**Work task**
When you reach the line containing "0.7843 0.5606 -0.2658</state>" in the data below, begin returning lines exactly as written, and stop once the line containing "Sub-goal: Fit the" has been returned.

(Material provided begins)

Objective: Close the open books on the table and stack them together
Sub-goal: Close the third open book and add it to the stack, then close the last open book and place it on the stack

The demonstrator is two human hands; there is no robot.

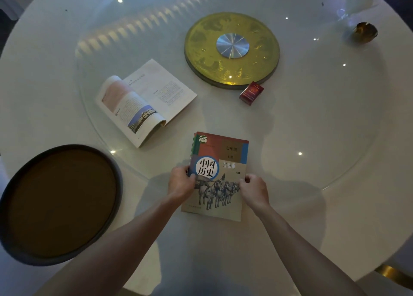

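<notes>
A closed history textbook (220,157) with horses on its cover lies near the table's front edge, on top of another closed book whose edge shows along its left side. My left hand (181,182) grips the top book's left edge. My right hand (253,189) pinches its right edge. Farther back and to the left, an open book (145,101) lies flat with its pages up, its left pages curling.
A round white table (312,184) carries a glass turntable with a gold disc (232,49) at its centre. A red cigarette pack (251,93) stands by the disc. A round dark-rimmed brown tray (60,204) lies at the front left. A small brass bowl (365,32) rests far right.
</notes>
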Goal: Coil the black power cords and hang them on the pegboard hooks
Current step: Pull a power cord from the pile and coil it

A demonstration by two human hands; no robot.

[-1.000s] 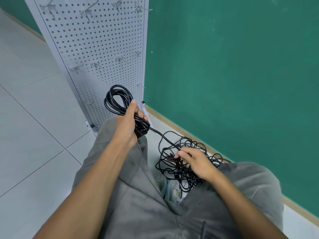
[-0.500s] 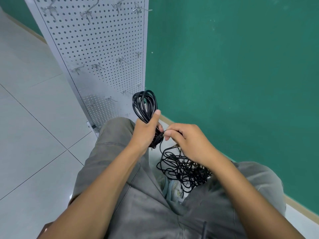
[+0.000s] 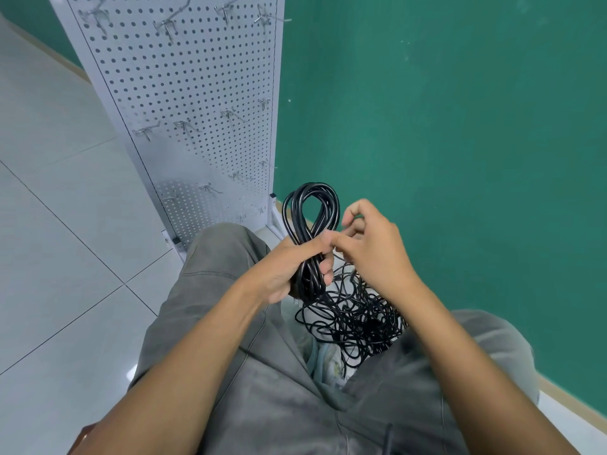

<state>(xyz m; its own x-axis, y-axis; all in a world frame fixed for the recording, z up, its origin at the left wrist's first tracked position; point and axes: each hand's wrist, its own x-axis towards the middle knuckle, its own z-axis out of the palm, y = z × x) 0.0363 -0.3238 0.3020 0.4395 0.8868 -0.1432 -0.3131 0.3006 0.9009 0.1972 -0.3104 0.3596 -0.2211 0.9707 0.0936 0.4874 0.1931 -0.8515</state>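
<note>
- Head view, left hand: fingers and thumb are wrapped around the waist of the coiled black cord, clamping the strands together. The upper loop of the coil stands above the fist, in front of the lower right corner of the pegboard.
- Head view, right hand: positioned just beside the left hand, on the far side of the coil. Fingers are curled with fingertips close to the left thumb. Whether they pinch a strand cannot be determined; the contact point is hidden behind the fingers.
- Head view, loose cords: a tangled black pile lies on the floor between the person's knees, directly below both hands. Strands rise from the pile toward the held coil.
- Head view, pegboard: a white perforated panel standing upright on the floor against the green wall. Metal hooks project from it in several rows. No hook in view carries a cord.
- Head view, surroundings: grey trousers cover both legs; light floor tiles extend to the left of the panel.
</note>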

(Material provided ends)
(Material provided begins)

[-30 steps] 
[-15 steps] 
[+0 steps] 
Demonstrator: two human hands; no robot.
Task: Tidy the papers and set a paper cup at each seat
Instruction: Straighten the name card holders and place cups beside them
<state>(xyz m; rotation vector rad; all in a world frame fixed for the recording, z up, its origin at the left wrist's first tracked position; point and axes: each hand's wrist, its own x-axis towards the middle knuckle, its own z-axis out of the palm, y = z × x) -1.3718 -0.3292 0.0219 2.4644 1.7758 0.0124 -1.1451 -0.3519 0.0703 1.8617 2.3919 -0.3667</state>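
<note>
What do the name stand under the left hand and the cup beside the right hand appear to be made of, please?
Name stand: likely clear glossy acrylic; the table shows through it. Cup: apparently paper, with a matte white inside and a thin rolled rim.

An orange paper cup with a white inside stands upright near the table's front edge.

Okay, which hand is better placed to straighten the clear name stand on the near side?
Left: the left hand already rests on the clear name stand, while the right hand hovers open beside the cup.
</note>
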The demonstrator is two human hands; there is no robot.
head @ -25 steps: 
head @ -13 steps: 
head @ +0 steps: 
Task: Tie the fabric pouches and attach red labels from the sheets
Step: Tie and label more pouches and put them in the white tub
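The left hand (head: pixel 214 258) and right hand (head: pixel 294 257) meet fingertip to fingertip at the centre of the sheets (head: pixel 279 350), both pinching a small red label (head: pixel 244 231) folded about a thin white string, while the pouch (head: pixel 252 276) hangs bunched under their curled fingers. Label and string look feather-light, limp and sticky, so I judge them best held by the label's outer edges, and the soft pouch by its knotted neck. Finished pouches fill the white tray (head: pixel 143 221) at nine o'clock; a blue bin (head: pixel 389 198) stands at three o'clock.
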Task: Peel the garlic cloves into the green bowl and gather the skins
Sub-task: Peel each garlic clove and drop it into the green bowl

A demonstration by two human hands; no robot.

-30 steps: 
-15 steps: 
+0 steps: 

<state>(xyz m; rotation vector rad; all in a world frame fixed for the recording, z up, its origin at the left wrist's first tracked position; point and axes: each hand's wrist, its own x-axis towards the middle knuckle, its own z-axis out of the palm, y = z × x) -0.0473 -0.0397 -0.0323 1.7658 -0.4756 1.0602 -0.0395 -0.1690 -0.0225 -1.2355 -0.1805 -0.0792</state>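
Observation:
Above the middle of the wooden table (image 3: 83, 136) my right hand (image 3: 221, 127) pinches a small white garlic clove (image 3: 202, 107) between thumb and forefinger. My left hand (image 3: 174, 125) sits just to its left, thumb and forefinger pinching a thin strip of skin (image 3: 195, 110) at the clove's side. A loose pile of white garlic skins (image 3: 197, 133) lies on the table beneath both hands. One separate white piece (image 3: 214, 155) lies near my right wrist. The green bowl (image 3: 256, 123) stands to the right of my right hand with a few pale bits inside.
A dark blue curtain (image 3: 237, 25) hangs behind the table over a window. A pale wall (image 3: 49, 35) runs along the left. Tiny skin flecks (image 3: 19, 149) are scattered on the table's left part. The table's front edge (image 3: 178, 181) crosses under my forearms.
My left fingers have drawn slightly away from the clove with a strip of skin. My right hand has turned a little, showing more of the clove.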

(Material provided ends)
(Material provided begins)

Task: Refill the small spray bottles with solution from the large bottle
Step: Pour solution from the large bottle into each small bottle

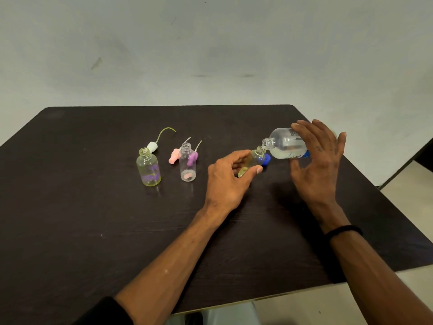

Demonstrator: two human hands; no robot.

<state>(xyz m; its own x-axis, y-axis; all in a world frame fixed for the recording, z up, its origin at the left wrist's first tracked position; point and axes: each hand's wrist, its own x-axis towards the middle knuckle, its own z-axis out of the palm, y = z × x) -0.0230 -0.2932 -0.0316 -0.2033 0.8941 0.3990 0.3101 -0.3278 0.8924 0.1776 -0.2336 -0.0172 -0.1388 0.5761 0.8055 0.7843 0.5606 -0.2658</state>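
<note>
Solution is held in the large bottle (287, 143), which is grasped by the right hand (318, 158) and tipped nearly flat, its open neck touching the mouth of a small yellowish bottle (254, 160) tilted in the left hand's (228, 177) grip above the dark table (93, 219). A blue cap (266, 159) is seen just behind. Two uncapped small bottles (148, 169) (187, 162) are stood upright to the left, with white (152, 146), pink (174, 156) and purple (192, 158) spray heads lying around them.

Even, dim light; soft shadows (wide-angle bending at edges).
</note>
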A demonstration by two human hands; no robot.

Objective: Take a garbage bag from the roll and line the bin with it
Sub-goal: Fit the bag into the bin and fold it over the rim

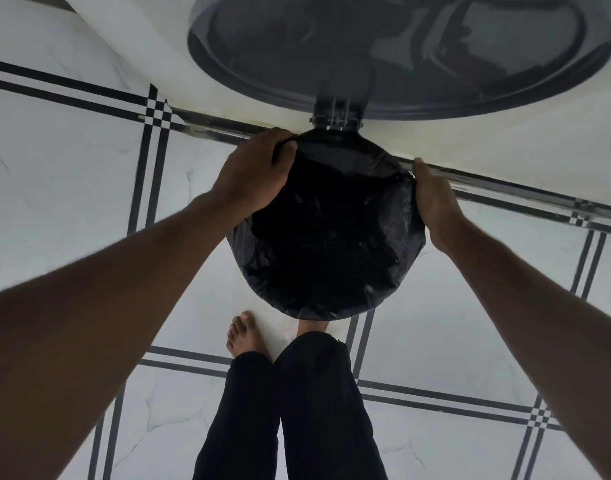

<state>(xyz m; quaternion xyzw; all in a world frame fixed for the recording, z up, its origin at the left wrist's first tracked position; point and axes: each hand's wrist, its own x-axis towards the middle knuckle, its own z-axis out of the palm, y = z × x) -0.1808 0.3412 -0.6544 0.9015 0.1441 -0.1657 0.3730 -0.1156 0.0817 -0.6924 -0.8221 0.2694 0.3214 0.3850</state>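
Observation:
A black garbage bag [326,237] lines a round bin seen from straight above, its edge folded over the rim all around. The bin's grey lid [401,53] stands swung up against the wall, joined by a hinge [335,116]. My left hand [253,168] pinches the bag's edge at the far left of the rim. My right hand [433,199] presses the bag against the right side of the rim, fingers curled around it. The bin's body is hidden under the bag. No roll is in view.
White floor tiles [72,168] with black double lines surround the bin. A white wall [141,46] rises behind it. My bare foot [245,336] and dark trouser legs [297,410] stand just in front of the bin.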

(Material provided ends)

**Task response**
<state>(xyz m; its own x-axis, y-axis; all in a world frame fixed for the recording, z up, its origin at the left wrist's first tracked position; point and axes: each hand's wrist, its own x-axis towards the middle knuckle, its own z-axis out of the palm, y = z × x) -0.0230 -0.2932 -0.0316 -0.2033 0.8941 0.3990 0.3101 -0.3278 0.8924 0.1776 -0.2336 -0.0172 -0.1388 0.5761 0.8055 0.7843 0.5606 -0.2658</state>
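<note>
Solution is held in the large bottle (287, 143), which is grasped by the right hand (318, 158) and tipped nearly flat, its open neck touching the mouth of a small yellowish bottle (254, 160) tilted in the left hand's (228, 177) grip above the dark table (93, 219). A blue cap (266, 159) is seen just behind. Two uncapped small bottles (148, 169) (187, 162) are stood upright to the left, with white (152, 146), pink (174, 156) and purple (192, 158) spray heads lying around them.

Even, dim light; soft shadows (wide-angle bending at edges).
</note>
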A demonstration by two human hands; no robot.

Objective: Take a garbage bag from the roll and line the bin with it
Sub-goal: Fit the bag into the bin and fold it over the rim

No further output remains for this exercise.